→ Prompt: Return the data below exactly as given, except for the images.
━━━━━━━━━━
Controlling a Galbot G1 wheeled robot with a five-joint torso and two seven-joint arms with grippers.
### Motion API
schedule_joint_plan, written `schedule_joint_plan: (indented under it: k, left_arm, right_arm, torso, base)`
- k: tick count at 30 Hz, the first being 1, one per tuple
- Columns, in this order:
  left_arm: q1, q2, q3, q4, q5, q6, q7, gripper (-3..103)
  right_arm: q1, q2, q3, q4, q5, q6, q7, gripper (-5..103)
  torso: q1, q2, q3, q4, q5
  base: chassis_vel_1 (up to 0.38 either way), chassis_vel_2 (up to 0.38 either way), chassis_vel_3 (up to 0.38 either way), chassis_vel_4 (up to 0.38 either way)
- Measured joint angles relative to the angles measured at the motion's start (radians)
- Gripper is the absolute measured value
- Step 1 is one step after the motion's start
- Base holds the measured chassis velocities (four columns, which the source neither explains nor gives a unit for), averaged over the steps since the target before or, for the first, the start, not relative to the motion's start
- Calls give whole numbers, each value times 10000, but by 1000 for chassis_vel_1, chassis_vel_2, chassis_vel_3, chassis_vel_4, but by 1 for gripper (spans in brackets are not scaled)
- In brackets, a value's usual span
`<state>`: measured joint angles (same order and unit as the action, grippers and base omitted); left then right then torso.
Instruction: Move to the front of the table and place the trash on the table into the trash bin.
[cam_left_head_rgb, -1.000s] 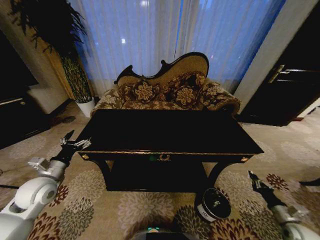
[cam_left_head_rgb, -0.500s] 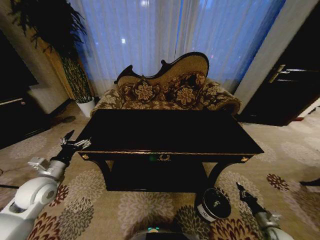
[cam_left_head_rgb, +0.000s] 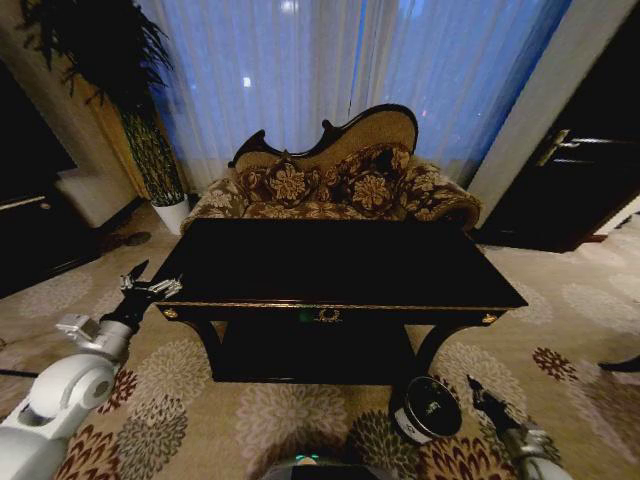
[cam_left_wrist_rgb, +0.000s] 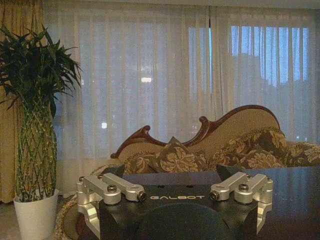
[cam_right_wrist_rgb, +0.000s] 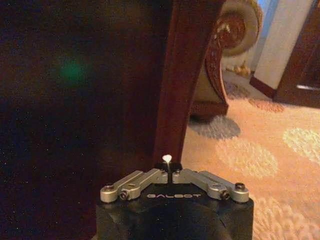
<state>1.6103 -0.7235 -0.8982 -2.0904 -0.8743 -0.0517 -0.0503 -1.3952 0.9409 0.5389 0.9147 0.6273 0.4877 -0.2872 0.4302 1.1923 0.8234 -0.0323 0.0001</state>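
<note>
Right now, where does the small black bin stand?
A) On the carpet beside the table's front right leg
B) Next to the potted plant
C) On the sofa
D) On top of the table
A: in the head view the bin stands on the carpet, low beside the front right leg of the table, with the right gripper just beside it.

White rounded left arm shell (cam_left_head_rgb: 62, 395) showing, black wrist block wearing GALBOT lettering (cam_left_wrist_rgb: 177, 197), silver screwed linkage bars (cam_right_wrist_rgb: 134, 184) gleaming, dark slim fingers (cam_left_head_rgb: 150, 288) showing
</note>
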Motion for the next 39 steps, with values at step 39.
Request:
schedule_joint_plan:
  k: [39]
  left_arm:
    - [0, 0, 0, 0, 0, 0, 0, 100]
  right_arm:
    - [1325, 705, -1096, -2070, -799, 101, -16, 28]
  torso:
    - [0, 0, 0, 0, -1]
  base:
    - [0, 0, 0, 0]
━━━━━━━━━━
→ Final answer:
Controlling a Galbot G1 wheeled robot with a five-joint torso and two seven-joint arms with grippers.
### Motion API
schedule_joint_plan, written `schedule_joint_plan: (indented under it: k, left_arm, right_arm, torso, base)`
- k: tick count at 30 Hz, the first being 1, one per tuple
- Columns, in this order:
  left_arm: q1, q2, q3, q4, q5, q6, q7, gripper (-3..103)
  right_arm: q1, q2, q3, q4, q5, q6, q7, gripper (-5..103)
  torso: q1, q2, q3, q4, q5
  base: chassis_vel_1 (up to 0.38 either way), chassis_vel_2 (up to 0.38 either way), chassis_vel_3 (up to 0.38 either way), chassis_vel_4 (up to 0.38 either way)
- Measured joint angles relative to the angles measured at the motion's start (radians)
- Gripper is the absolute measured value
- Step 1 is one step after the motion's start
- Base holds the measured chassis velocities (four columns, which the source neither explains nor gives a unit for), averaged over the steps since the target before or, for the first, the start, not relative to the motion's start
- Calls give whole numbers, each value times 10000, but by 1000 for chassis_vel_1, chassis_vel_2, chassis_vel_3, chassis_vel_4, but by 1 for gripper (spans in brackets are not scaled)
- In brackets, a value's usual span
`<state>`: measured joint angles (same order and unit as the action, grippers and base omitted); left then right then torso.
Instruction: Move to the front of the table and place the trash on the table into the trash bin.
[cam_left_head_rgb, -1.000s] 
[cam_left_head_rgb, -0.500s] 
[cam_left_head_rgb, +0.000s] 
[cam_left_wrist_rgb, +0.000s] 
[cam_right_wrist_rgb, +0.000s] 
<state>1.6103 -0.7235 -0.8982 -2.0904 -0.8743 -0.0517 -0.0503 -1.3952 0.9409 0.5389 0.9147 0.6273 0.4877 -0.2872 0.4302 1.1923 0.8234 -0.0323 0.0001</state>
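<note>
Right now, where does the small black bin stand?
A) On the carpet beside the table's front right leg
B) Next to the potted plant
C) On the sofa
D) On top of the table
A: in the head view the bin stands on the carpet, low beside the front right leg of the table, with the right gripper just beside it.

White rounded left arm shell (cam_left_head_rgb: 62, 395) showing, black wrist block wearing GALBOT lettering (cam_left_wrist_rgb: 177, 197), silver screwed linkage bars (cam_right_wrist_rgb: 134, 184) gleaming, dark slim fingers (cam_left_head_rgb: 150, 288) showing
</note>
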Motion for the next 39 steps, with values at step 39.
Request:
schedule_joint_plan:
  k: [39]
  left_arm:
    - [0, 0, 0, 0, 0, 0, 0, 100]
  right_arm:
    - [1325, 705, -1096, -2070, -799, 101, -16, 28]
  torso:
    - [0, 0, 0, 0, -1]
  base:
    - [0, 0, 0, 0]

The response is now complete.